Problem to solve: Starting at the line that contains "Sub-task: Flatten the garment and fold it", transcribe every remaining line of the data below exactly, and omit all pictures.
#### Source data ####
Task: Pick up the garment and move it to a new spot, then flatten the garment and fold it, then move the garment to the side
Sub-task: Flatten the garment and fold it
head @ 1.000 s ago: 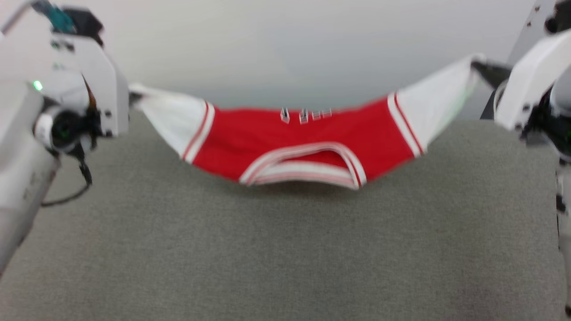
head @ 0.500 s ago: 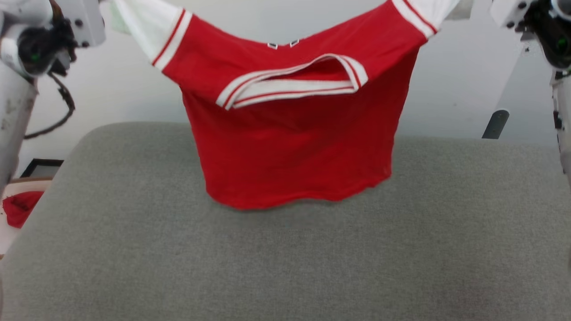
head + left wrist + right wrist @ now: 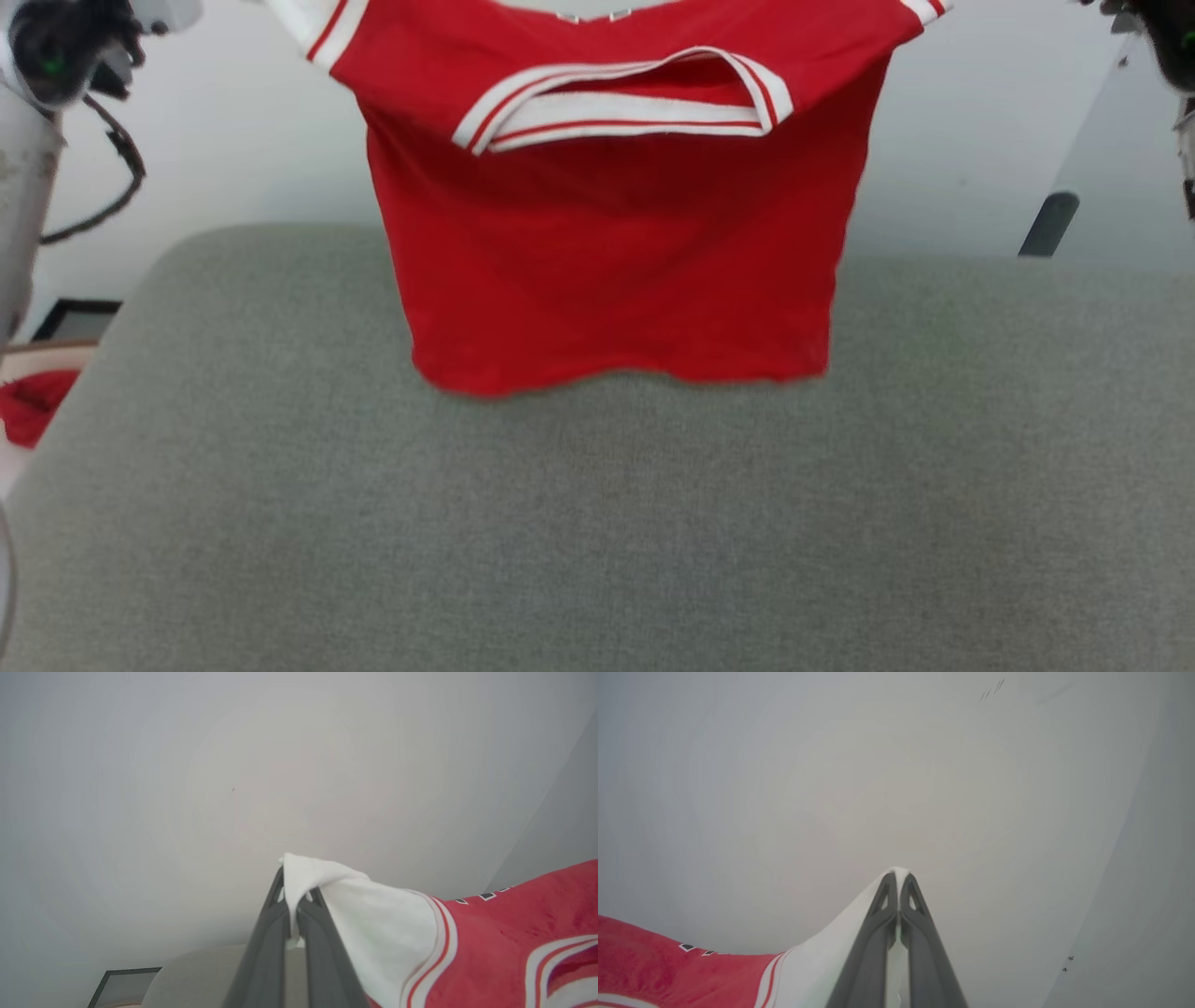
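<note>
The garment (image 3: pixel 616 252) hangs in the air over the far half of the grey fabric-covered desk (image 3: pixel 597 541), spread wide between its two white sleeves. Its plain red side faces the head camera, and the red-and-white striped collar sags open near the top. The lower hem runs level, close above the desk's surface, with a thin shadow under it; whether it touches the desk cannot be told. High above the desk's left side, the left hand (image 3: pixel 295 889) has its two dark fingers pressed together on the end of one white sleeve, and a small bunch of white cloth pokes out past the tips. High above the desk's right side, the right hand (image 3: pixel 899 877) pinches the tip of the other white sleeve the same way, with a strip of cloth showing between its fingers. Just off the desk's left edge and lower down, a small red cloth (image 3: pixel 33 411) lies in a pale basket (image 3: pixel 47 350)
</note>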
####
Solution to this exercise:
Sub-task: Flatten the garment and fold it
head @ 1.000 s ago: 
head @ 0.500 s ago: 
head + left wrist + right wrist @ now: 
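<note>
The garment (image 3: pixel 616 252) hangs in the air over the far half of the grey fabric-covered desk (image 3: pixel 597 541), spread wide between its two white sleeves. Its plain red side faces the head camera, and the red-and-white striped collar sags open near the top. The lower hem runs level, close above the desk's surface, with a thin shadow under it; whether it touches the desk cannot be told. High above the desk's left side, the left hand (image 3: pixel 295 889) has its two dark fingers pressed together on the end of one white sleeve, and a small bunch of white cloth pokes out past the tips. High above the desk's right side, the right hand (image 3: pixel 899 877) pinches the tip of the other white sleeve the same way, with a strip of cloth showing between its fingers. Just off the desk's left edge and lower down, a small red cloth (image 3: pixel 33 411) lies in a pale basket (image 3: pixel 47 350)
</note>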

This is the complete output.